- Extracted records -
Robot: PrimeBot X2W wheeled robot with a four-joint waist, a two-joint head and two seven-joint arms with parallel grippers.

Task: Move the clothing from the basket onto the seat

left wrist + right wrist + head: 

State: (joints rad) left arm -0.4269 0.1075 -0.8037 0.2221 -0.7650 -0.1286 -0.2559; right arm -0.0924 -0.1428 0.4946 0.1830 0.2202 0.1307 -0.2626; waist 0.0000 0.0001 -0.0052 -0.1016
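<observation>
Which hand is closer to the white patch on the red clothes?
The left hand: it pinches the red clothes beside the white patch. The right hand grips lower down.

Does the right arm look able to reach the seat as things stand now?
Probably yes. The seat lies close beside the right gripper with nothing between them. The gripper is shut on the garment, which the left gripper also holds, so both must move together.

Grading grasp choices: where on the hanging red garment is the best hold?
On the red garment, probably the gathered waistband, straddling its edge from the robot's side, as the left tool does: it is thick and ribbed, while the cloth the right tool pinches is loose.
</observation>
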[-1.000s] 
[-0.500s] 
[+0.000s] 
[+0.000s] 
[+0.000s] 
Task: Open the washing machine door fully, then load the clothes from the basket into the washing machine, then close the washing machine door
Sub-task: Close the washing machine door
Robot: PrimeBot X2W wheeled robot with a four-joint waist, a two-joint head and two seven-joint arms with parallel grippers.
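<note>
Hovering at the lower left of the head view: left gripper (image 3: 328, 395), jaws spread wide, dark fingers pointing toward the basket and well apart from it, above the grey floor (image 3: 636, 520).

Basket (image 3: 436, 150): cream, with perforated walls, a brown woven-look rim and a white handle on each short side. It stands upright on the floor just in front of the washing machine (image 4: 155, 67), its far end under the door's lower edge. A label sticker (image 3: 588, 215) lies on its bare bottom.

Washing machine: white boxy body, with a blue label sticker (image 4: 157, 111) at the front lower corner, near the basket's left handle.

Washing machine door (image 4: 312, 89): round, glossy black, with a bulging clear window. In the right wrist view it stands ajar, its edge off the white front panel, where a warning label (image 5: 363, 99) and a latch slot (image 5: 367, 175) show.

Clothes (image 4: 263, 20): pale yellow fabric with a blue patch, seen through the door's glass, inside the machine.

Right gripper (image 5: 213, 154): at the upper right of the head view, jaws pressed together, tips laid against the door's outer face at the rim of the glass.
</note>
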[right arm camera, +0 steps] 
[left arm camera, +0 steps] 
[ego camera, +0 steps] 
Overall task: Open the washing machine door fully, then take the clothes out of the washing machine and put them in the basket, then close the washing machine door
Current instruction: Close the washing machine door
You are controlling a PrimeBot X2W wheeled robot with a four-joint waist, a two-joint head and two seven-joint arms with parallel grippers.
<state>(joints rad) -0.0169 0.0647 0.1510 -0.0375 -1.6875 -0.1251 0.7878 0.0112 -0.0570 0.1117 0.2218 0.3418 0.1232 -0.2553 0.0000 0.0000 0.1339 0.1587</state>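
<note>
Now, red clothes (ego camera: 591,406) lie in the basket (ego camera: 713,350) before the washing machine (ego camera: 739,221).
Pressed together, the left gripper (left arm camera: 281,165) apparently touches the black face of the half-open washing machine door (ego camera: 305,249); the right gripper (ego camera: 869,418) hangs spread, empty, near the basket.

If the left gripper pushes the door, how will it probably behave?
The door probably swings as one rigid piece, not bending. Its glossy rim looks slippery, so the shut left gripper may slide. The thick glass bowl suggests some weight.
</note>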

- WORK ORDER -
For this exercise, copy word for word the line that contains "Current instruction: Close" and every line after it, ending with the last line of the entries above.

- ANSWER BOX -
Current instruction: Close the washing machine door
You are controlling a PrimeBot X2W wheeled robot with a four-joint waist, a two-joint head and two seven-joint arms with parallel grippers.
<state>(joints rad) -0.0169 0.0647 0.1510 -0.0375 -1.6875 -0.1251 0.7878 0.0112 -0.0570 0.1117 0.2218 0.3418 0.1232 -0.2553 0.0000 0.0000 0.1339 0.1587</state>
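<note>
Now, red clothes (ego camera: 591,406) lie in the basket (ego camera: 713,350) before the washing machine (ego camera: 739,221).
Pressed together, the left gripper (left arm camera: 281,165) apparently touches the black face of the half-open washing machine door (ego camera: 305,249); the right gripper (ego camera: 869,418) hangs spread, empty, near the basket.

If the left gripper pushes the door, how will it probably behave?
The door probably swings as one rigid piece, not bending. Its glossy rim looks slippery, so the shut left gripper may slide. The thick glass bowl suggests some weight.
</note>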

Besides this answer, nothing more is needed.